He’s made musicians and rock stars the core of his advertising campaigns, and the rock aesthetic is the foundation of his menswear. Last April, he added the ultimate piece to his music collection by opening in the former CBGB space, where his clothes are displayed among vintage books, high-end stereo equipment and a preserved wall of the original club, covered in tattered band fliers. Leveraging his love of music has helped him sell a reported $80 million worth of John Varvatos-branded clothes, shoes and accessories at retail last year alone, reaching an astonishingly broad base that reaches across generations from Zac Efron to Ian McKellen.

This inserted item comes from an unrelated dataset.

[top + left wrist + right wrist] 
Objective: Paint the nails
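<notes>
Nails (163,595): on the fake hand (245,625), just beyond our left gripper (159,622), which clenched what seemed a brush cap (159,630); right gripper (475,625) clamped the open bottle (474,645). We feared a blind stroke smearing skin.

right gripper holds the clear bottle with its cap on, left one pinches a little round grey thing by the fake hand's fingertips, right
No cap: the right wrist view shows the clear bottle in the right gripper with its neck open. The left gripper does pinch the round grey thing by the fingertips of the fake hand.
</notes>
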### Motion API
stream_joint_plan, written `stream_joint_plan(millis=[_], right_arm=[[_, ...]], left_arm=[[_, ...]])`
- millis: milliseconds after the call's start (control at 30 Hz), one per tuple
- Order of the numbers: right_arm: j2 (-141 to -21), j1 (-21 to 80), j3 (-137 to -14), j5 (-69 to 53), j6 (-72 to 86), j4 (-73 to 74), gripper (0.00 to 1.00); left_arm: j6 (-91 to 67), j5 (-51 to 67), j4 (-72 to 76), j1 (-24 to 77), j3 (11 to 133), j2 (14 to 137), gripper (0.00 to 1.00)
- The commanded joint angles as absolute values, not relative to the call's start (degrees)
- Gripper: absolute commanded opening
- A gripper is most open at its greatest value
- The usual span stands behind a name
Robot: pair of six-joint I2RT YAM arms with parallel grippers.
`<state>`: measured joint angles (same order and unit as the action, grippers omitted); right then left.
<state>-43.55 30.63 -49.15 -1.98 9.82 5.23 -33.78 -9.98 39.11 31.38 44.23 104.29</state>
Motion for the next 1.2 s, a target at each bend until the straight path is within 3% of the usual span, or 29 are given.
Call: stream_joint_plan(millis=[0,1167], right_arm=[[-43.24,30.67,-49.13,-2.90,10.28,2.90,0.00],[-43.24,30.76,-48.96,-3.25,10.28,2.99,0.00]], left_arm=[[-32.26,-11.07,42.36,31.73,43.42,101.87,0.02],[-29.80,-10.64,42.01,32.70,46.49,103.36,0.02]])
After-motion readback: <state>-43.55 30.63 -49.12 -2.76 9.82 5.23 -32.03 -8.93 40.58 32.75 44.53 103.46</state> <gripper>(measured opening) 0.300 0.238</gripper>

“His collection hits a really wide demographic,” said Alex Carapetian, a buyer at Fred Segal Man in Santa Monica, which has a JV shop-in-shop. “From the younger kid who’s not really snobby and doesn’t really care what label he wears, to the old-school ‘80s-dude rock fans who come in here and reminisce about all the concerts they’ve been to.”

By tapping into their inner guitar hero, Varvatos has managed to make runway fashion safe for regular Joes. The message is simple: You may not be a tuxedoed Alice Cooper kicking back on a Hollywood Hills couch with an anaconda on your lap, but you don’t have to be. Let the rockers be the fashion leaders -- it’s enough to be fashion-conscious and pick up a few style tips from them along the way.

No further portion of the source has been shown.